• Required work: Identify, in the records below, every line where the string "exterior" appears, and copy each such line.

• Data records:
--------------------------------
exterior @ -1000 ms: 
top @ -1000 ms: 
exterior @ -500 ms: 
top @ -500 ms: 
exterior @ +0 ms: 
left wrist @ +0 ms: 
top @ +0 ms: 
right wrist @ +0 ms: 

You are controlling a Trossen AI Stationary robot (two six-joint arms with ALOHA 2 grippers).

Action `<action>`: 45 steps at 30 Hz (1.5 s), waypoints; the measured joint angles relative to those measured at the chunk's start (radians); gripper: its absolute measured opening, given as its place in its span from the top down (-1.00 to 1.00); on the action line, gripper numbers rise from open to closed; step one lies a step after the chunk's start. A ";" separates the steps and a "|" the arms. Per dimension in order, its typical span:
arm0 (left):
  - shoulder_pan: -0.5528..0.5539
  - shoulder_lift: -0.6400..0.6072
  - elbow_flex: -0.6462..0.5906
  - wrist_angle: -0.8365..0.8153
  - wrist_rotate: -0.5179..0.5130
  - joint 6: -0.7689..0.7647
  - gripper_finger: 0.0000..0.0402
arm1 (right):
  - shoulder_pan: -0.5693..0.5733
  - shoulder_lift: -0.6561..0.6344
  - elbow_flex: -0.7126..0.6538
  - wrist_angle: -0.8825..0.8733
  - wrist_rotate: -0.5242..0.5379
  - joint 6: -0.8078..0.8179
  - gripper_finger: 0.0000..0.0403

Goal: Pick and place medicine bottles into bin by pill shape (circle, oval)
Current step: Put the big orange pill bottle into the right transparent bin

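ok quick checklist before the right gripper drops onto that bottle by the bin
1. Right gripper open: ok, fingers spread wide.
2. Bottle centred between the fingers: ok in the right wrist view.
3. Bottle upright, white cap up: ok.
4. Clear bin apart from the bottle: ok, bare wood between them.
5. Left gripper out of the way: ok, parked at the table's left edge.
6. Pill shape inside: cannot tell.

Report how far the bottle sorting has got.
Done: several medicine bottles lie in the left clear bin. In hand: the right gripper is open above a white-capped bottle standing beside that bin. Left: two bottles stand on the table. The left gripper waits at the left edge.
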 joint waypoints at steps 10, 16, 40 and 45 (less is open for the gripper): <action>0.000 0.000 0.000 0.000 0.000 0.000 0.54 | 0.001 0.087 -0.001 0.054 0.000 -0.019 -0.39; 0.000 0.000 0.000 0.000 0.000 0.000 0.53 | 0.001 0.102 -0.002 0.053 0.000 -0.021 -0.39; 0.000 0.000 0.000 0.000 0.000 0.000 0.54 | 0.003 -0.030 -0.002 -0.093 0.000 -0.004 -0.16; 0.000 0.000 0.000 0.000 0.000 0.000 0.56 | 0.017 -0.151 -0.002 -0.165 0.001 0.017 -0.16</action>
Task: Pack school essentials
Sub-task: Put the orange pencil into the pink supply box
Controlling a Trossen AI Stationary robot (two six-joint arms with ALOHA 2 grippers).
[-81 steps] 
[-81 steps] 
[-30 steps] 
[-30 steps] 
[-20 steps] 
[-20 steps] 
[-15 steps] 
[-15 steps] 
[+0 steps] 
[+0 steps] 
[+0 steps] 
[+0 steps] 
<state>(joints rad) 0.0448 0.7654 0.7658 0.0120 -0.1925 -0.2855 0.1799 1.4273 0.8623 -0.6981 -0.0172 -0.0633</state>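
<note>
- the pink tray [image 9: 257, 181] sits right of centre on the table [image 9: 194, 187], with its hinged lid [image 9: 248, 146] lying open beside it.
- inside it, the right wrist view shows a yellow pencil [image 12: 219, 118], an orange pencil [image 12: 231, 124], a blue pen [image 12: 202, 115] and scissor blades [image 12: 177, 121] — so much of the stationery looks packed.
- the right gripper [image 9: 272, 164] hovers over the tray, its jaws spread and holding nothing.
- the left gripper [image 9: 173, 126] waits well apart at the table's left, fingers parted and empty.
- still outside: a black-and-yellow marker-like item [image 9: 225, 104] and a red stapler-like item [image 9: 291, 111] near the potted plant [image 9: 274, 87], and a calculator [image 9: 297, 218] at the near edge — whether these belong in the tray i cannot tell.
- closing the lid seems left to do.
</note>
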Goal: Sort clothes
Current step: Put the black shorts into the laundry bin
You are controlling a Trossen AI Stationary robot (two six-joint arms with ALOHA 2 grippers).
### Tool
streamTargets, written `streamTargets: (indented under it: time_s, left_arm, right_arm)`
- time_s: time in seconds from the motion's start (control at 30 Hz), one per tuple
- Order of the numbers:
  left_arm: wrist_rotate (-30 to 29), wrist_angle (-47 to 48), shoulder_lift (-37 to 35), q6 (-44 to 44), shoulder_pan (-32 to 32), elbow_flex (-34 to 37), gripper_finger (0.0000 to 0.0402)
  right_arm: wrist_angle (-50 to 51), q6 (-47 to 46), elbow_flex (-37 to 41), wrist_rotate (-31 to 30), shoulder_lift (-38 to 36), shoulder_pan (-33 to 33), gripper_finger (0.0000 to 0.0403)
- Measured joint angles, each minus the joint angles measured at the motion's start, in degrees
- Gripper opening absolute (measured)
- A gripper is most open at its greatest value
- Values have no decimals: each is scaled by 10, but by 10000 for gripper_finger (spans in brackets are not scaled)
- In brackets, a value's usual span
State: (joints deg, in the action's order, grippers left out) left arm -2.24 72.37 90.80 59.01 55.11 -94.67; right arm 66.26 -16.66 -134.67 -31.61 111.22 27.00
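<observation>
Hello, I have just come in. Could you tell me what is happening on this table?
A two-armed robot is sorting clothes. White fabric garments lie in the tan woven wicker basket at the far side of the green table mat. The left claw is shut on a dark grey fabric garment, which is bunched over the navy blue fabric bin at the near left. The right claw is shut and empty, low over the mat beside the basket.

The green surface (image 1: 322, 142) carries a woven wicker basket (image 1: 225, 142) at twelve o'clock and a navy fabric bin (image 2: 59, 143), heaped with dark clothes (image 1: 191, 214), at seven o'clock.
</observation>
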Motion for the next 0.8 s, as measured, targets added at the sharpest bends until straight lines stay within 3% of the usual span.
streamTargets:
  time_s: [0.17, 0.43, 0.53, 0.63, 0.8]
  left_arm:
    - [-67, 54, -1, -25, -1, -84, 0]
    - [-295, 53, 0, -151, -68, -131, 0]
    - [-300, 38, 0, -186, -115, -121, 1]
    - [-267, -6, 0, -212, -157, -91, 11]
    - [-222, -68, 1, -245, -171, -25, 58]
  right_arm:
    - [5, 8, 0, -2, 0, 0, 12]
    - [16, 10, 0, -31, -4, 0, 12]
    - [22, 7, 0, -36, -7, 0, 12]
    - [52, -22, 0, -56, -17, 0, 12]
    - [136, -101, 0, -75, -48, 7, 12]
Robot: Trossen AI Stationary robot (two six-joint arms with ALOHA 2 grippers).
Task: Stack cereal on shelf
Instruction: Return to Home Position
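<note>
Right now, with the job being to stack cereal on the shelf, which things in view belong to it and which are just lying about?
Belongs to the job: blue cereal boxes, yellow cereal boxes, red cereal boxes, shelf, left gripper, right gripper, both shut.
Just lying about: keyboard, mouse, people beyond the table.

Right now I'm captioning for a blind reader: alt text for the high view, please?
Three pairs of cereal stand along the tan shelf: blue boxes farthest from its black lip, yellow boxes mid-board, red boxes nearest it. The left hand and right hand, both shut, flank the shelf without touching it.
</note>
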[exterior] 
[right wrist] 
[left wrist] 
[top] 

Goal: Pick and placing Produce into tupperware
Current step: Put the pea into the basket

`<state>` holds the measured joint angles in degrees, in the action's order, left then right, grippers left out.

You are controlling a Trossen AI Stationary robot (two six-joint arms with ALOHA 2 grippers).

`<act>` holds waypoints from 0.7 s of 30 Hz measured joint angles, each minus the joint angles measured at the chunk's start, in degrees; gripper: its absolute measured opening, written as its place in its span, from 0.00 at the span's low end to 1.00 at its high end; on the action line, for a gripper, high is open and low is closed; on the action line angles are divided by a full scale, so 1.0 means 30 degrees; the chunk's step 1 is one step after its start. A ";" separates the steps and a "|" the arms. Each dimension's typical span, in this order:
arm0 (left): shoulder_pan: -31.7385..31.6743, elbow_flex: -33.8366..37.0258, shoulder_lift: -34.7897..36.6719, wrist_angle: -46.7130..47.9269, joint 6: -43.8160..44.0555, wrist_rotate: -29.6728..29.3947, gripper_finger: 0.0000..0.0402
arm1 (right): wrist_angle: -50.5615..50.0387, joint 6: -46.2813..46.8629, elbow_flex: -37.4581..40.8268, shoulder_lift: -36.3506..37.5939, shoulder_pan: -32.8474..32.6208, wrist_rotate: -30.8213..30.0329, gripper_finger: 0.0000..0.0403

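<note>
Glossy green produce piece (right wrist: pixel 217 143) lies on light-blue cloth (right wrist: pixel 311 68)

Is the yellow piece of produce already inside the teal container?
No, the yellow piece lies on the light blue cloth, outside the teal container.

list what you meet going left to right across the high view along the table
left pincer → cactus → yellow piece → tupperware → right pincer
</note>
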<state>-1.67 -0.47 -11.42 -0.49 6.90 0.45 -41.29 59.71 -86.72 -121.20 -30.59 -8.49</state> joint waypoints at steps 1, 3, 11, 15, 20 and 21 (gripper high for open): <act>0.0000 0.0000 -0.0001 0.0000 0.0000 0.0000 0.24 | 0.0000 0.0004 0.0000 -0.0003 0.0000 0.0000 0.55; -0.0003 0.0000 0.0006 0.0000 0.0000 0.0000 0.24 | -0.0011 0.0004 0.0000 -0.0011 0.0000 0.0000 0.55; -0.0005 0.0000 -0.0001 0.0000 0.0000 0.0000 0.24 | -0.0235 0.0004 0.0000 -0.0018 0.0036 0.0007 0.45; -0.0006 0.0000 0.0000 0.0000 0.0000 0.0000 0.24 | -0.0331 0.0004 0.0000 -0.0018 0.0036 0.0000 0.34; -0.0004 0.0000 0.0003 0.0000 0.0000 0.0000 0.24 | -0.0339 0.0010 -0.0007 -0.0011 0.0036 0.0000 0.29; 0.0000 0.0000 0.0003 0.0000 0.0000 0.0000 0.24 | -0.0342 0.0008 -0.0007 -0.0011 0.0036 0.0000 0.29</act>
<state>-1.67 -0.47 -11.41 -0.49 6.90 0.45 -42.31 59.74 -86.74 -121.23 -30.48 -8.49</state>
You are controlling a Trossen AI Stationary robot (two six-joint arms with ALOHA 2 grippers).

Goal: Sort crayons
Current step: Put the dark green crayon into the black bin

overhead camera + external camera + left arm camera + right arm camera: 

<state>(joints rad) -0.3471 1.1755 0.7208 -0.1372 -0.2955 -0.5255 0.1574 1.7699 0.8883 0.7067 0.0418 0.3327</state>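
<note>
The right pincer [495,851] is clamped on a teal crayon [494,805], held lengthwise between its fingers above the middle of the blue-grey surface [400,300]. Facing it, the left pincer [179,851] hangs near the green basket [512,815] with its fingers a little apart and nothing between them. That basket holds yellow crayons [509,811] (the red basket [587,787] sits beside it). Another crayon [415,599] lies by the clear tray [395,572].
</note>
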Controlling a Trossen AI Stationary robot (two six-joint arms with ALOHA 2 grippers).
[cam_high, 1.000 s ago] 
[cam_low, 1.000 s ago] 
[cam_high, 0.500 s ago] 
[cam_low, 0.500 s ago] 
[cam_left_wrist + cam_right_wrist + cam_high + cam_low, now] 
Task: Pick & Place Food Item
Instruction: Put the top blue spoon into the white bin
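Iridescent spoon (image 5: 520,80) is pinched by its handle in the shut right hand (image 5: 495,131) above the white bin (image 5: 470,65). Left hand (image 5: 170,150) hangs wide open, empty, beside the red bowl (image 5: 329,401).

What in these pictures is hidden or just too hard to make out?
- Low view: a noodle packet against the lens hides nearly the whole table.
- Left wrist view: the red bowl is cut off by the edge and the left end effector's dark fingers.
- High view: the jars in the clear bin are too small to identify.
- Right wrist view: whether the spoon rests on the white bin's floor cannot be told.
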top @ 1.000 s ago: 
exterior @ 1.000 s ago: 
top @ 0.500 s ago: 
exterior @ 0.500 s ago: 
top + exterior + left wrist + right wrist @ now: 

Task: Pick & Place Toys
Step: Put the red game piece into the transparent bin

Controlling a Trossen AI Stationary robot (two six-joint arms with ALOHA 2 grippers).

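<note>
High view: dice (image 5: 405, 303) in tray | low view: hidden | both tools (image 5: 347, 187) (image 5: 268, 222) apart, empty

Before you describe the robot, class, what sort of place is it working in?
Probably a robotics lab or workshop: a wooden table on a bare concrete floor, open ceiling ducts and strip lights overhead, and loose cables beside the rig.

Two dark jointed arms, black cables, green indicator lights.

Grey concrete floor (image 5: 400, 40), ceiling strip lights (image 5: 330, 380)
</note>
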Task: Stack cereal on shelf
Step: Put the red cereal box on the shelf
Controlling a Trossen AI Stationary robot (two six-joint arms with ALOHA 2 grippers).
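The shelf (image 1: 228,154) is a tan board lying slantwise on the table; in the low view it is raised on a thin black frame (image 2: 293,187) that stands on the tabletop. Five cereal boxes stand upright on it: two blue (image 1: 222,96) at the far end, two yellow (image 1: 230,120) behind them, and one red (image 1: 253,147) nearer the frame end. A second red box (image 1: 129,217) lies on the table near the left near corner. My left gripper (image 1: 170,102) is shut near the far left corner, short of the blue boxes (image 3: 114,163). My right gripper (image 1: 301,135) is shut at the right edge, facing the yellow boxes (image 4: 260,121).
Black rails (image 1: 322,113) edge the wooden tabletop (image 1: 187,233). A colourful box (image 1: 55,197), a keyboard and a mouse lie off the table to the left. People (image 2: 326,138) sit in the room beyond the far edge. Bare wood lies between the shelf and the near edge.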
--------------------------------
• Solution for this task:
exterior @ -1000 ms: 
exterior @ -500 ms: 
exterior @ +0 ms: 
[exterior] 
exterior @ 1.000 s ago: 
exterior @ 0.500 s ago: 
top + exterior + left wrist + right wrist @ now: 

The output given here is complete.